Repeat every record exactly, but keep images out of the copy.
*** DATASET RECORDS Section Begins ***
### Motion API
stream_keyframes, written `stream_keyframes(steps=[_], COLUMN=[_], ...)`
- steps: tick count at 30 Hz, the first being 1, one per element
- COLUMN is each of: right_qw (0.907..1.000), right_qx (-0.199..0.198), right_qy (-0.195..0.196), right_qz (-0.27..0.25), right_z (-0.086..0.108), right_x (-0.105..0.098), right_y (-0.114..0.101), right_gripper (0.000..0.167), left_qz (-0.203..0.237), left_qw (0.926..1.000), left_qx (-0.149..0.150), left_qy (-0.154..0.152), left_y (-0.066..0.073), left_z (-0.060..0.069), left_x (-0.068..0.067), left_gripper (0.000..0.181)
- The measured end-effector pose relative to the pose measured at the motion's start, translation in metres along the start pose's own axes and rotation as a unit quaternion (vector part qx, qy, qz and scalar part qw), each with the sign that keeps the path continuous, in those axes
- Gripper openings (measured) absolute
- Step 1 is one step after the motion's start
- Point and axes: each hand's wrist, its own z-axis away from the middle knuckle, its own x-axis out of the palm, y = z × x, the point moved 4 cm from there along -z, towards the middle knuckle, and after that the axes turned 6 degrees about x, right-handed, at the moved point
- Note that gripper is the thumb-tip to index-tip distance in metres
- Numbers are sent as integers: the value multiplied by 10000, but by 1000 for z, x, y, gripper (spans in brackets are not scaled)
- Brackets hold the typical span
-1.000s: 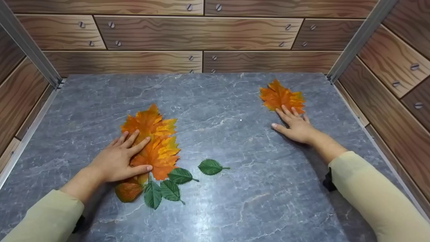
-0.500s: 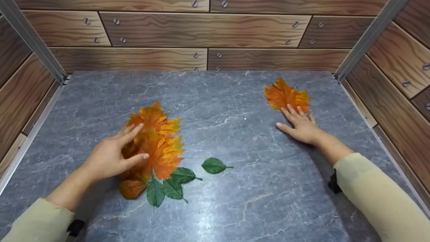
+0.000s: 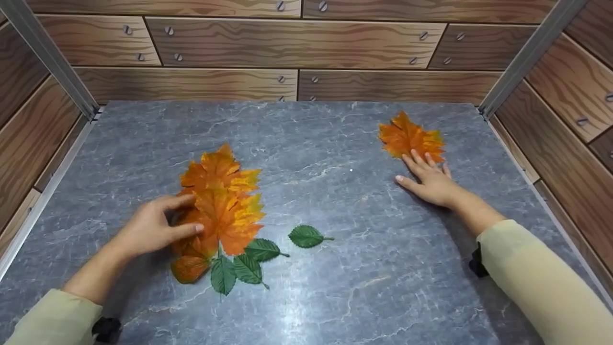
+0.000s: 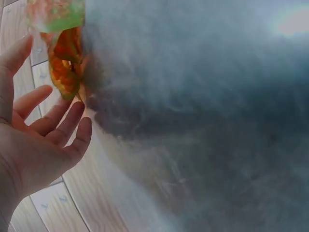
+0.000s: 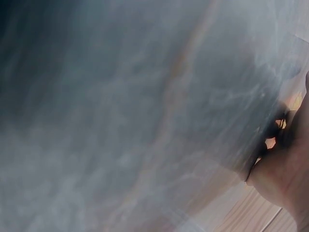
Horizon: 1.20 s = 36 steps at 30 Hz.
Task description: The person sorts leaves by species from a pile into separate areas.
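A pile of orange-yellow maple leaves (image 3: 230, 215) lies left of the middle in the head view. At its left edge is my left hand (image 3: 148, 227), thumb and fingers apart and slightly bent, partly over the leaves. In the left wrist view the loose fingers of the left hand (image 4: 46, 130) are beside an orange leaf (image 4: 65, 72); whether they touch it is unclear. At the far right, my right hand (image 3: 431, 184) rests its outstretched fingertips on the lower edge of a single orange maple leaf (image 3: 407, 134). The right wrist view shows only part of the right hand (image 5: 285, 169).
Several green leaves, one of them a serrated leaf (image 3: 222, 275), lie below the pile. Another green leaf (image 3: 305, 236) is apart to the right. A rounded reddish leaf (image 3: 189, 268) shows at the pile's lower left. Wood-patterned walls (image 3: 297, 43) enclose the grey marbled table (image 3: 335, 287).
My left hand has lifted off the top of the leaf pile and drawn back to its left edge, fingers bending. The right hand stays on its leaf. The head view has shifted slightly.
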Motion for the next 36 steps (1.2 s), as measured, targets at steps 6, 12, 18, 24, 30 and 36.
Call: stream_keyframes(steps=[6,12,18,24,30,36], right_qw=[10000,10000,10000,10000,10000,10000], right_qx=[-4,17,42,36,23,49], right_qy=[53,95,42,37,40,38], right_qz=[1,19,25,24,48,37], right_z=[0,1,1,2,2,3], right_x=[1,1,1,0,0,1], right_y=[1,2,2,-1,-2,0], right_gripper=[88,88,88,87,87,87], left_qz=[-458,-425,-109,532,1120,1507], left_qw=[9987,9987,9997,9984,9934,9883], left_qx=[148,221,59,-72,-236,-60], left_qy=[-153,-146,-204,-154,-58,224], left_y=[-1,1,2,5,11,26], left_z=[-2,-6,-6,-5,-8,-15], left_x=[6,9,11,9,6,0], left_gripper=[81,74,67,56,43,31])
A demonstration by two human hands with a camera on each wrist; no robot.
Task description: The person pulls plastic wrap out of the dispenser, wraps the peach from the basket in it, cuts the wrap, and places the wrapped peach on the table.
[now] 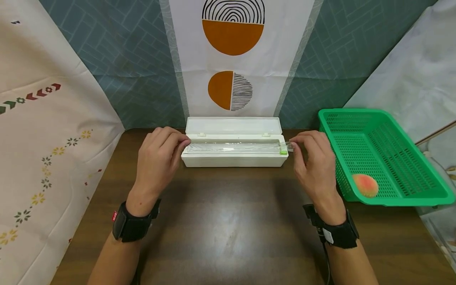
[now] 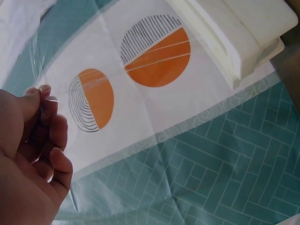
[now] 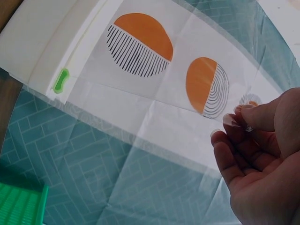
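Head view, from the left: the left hand pinches one end of clear cling film between thumb and fingertip. The film stretches across a white cling-film dispenser, its hinged lid raised behind, a green slider at its right end. The right hand pinches the film's other end. Farther right, a peach lies in a green plastic basket.
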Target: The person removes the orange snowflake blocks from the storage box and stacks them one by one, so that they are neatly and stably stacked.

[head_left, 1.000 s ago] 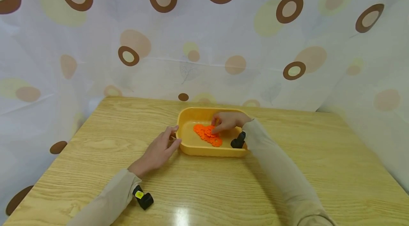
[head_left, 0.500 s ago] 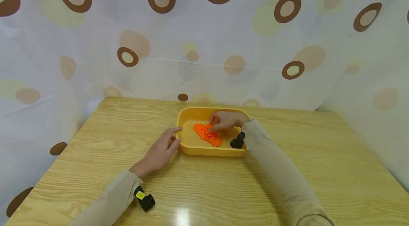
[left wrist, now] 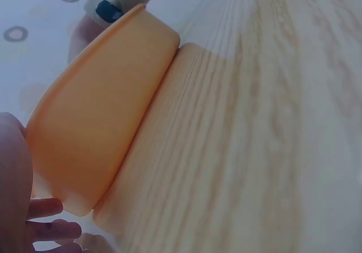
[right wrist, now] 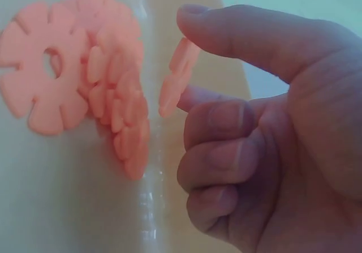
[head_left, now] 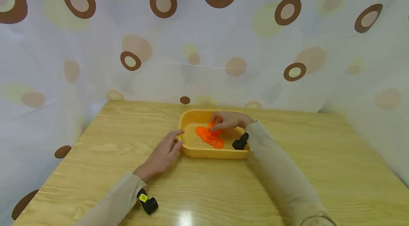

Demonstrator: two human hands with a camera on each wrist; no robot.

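Little had changed from half a second earlier: both my hands kept their places, though the scene sat slightly lower in my head view. My right hand (head_left: 230, 120), at two o'clock of the heap of orange notched discs (head_left: 206, 135), pinched a single orange disc (right wrist: 180, 74). The heap lay near the middle of the yellow tray (head_left: 214, 153) on the worktop (head_left: 204, 190). My left hand (head_left: 163, 153), relaxed, touched the tray's rim at nine o'clock. My left-wrist strap's yellow sticker (head_left: 143, 198), towards eight o'clock, bore unreadably small marks.
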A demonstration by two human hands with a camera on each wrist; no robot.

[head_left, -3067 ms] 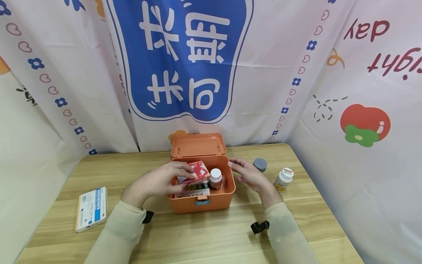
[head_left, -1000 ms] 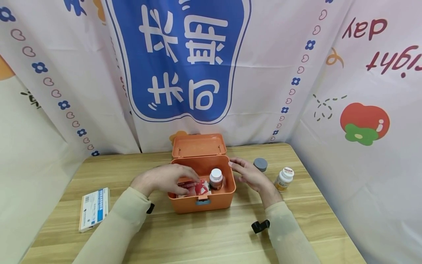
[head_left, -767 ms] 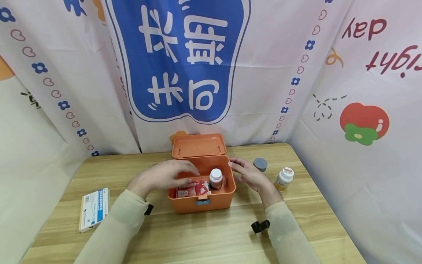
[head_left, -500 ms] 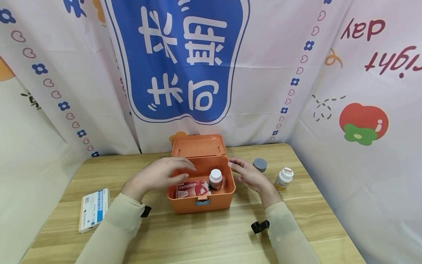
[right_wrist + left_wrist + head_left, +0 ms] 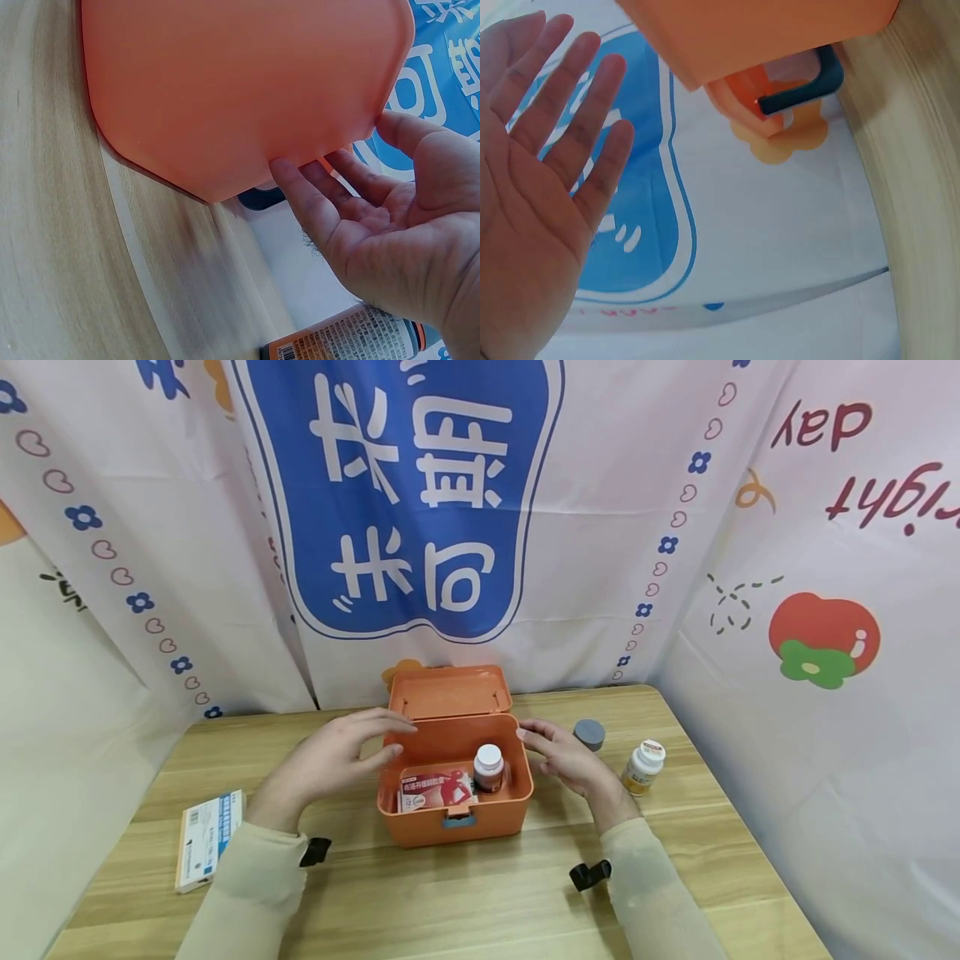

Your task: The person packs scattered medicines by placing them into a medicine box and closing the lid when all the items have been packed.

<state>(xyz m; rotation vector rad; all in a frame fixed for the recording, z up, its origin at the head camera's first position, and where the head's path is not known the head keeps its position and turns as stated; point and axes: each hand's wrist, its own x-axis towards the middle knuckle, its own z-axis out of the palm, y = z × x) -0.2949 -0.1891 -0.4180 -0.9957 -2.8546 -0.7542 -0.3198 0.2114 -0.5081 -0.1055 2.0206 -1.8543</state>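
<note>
In the head view an orange medicine case (image 5: 480, 821) stands with its lid (image 5: 450, 692) tipped back. Inside lie a red and white medicine carton (image 5: 433, 792), at the left, and an upright white-capped pill bottle (image 5: 489, 768), at the right. My left hand (image 5: 337, 758) hovers at the case's left rim, holding nothing; its fingers look straight and spread in the left wrist view. My right hand (image 5: 562, 753) touches the case's right side with extended fingertips. In the right wrist view these fingers (image 5: 307, 202) rest against the orange outer wall.
A blue and white medicine carton (image 5: 206, 839) lies at the table's left, partly behind the left sleeve. On the right are a grey round cap (image 5: 589, 734) and a white bottle with a yellow label (image 5: 643, 768). A patterned cloth (image 5: 585, 568) hangs behind the table.
My left hand lowered the red carton flat into the case, let it go and drew back up and left. My right hand has stayed at the case's right side.
</note>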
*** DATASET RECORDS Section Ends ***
## TASK RESPONSE
### Motion API
stream_keyframes, written `stream_keyframes(steps=[_], COLUMN=[_], ...)`
- steps: tick count at 30 Hz, the first being 1, one per element
- COLUMN is each of: right_qw (0.907..1.000), right_qx (-0.199..0.198), right_qy (-0.195..0.196), right_qz (-0.27..0.25), right_z (-0.086..0.108), right_x (-0.105..0.098), right_y (-0.114..0.101), right_gripper (0.000..0.167), left_qz (-0.203..0.237), left_qw (0.926..1.000), left_qx (-0.149..0.150), left_qy (-0.154..0.152), left_y (-0.066..0.073), left_z (-0.060..0.069), left_x (-0.068..0.067), left_gripper (0.000..0.181)
- The measured end-effector pose relative to the pose measured at the motion's start, translation in metres along the start pose's own axes and rotation as a unit quaternion (vector part qx, qy, qz and scalar part qw), each with the sign that keeps the path continuous, in those axes
- Gripper openings (measured) absolute
- Step 1 is one step after the motion's start
- Point and axes: each hand's wrist, its own z-axis away from the middle knuckle, its own x-axis out of the palm, y = z × x, the point moved 4 cm from there along -z, towards the middle knuckle, and after that the axes turned 6 degrees about x, right-handed, at the moved point
- Note that gripper is the thumb-tip to index-tip distance in metres
- Numbers are sent as integers: the value multiplied by 10000, but by 1000 for z, x, y, gripper (spans in brackets are not scaled)
- Brackets hold the typical span
-1.000s: 
-0.500s: 
+0.000s: 
+0.000s: 
+0.000s: 
Horizon: 1.20 s = 36 steps at 30 Hz.
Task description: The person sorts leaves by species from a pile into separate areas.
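A pile of orange-yellow maple leaves (image 3: 230, 215) lies left of the middle in the head view. At its left edge is my left hand (image 3: 148, 227), thumb and fingers apart and slightly bent, partly over the leaves. In the left wrist view the loose fingers of the left hand (image 4: 46, 130) are beside an orange leaf (image 4: 65, 72); whether they touch it is unclear. At the far right, my right hand (image 3: 431, 184) rests its outstretched fingertips on the lower edge of a single orange maple leaf (image 3: 407, 134). The right wrist view shows only part of the right hand (image 5: 285, 169).
Several green leaves, one of them a serrated leaf (image 3: 222, 275), lie below the pile. Another green leaf (image 3: 305, 236) is apart to the right. A rounded reddish leaf (image 3: 189, 268) shows at the pile's lower left. Wood-patterned walls (image 3: 297, 43) enclose the grey marbled table (image 3: 335, 287).
My left hand has lifted off the top of the leaf pile and drawn back to its left edge, fingers bending. The right hand stays on its leaf. The head view has shifted slightly.
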Motion for the next 36 steps (1.2 s), as measured, targets at steps 6, 12, 18, 24, 30 and 36.
Call: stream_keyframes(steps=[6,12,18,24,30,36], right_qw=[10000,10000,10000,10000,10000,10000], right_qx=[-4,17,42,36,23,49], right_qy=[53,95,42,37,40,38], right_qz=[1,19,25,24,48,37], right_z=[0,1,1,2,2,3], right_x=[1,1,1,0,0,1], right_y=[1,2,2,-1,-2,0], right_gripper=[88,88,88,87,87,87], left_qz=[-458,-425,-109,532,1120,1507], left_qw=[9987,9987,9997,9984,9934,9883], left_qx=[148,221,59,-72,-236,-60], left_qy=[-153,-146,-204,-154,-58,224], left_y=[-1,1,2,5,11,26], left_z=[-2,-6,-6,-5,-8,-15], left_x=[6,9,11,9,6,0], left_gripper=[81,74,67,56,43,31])
A demonstration by two human hands with a camera on each wrist; no robot.
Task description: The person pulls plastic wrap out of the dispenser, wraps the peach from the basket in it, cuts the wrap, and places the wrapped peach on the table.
[now] 
[now] 
[now] 
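Head view, from the left: the left hand pinches one end of clear cling film between thumb and fingertip. The film stretches across a white cling-film dispenser, its hinged lid raised behind, a green slider at its right end. The right hand pinches the film's other end. Farther right, a peach lies in a green plastic basket.
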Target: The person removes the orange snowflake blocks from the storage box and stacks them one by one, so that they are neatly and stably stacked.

[head_left, 1.000 s ago] 
[head_left, 0.500 s ago] 
[left wrist, now] 
[right wrist, now] 
[head_left, now] 

Demonstrator: two human hands with a camera on each wrist; no robot.

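Little had changed from half a second earlier: both my hands kept their places, though the scene sat slightly lower in my head view. My right hand (head_left: 230, 120), at two o'clock of the heap of orange notched discs (head_left: 206, 135), pinched a single orange disc (right wrist: 180, 74). The heap lay near the middle of the yellow tray (head_left: 214, 153) on the worktop (head_left: 204, 190). My left hand (head_left: 163, 153), relaxed, touched the tray's rim at nine o'clock. My left-wrist strap's yellow sticker (head_left: 143, 198), towards eight o'clock, bore unreadably small marks.
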A demonstration by two human hands with a camera on each wrist; no robot.

[head_left, -3067 ms] 
[head_left, -1000 ms] 
[head_left, -767 ms] 
[head_left, -500 ms] 
[right_wrist + left_wrist + head_left, +0 ms] 

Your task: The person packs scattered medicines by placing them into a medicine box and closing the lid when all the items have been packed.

<state>(xyz m; rotation vector rad; all in a frame fixed for the recording, z up, its origin at the head camera's first position, and where the head's path is not known the head keeps its position and turns as stated; point and axes: each hand's wrist, its own x-axis towards the middle knuckle, its own z-axis out of the palm, y = z × x) -0.2949 -0.1891 -0.4180 -0.9957 -2.8546 -0.7542 -0.3198 0.2114 -0.5081 -0.1055 2.0206 -1.8543</state>
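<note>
In the head view an orange medicine case (image 5: 480, 821) stands with its lid (image 5: 450, 692) tipped back. Inside lie a red and white medicine carton (image 5: 433, 792), at the left, and an upright white-capped pill bottle (image 5: 489, 768), at the right. My left hand (image 5: 337, 758) hovers at the case's left rim, holding nothing; its fingers look straight and spread in the left wrist view. My right hand (image 5: 562, 753) touches the case's right side with extended fingertips. In the right wrist view these fingers (image 5: 307, 202) rest against the orange outer wall.
A blue and white medicine carton (image 5: 206, 839) lies at the table's left, partly behind the left sleeve. On the right are a grey round cap (image 5: 589, 734) and a white bottle with a yellow label (image 5: 643, 768). A patterned cloth (image 5: 585, 568) hangs behind the table.
My left hand lowered the red carton flat into the case, let it go and drew back up and left. My right hand has stayed at the case's right side.
</note>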

The exercise has no further content.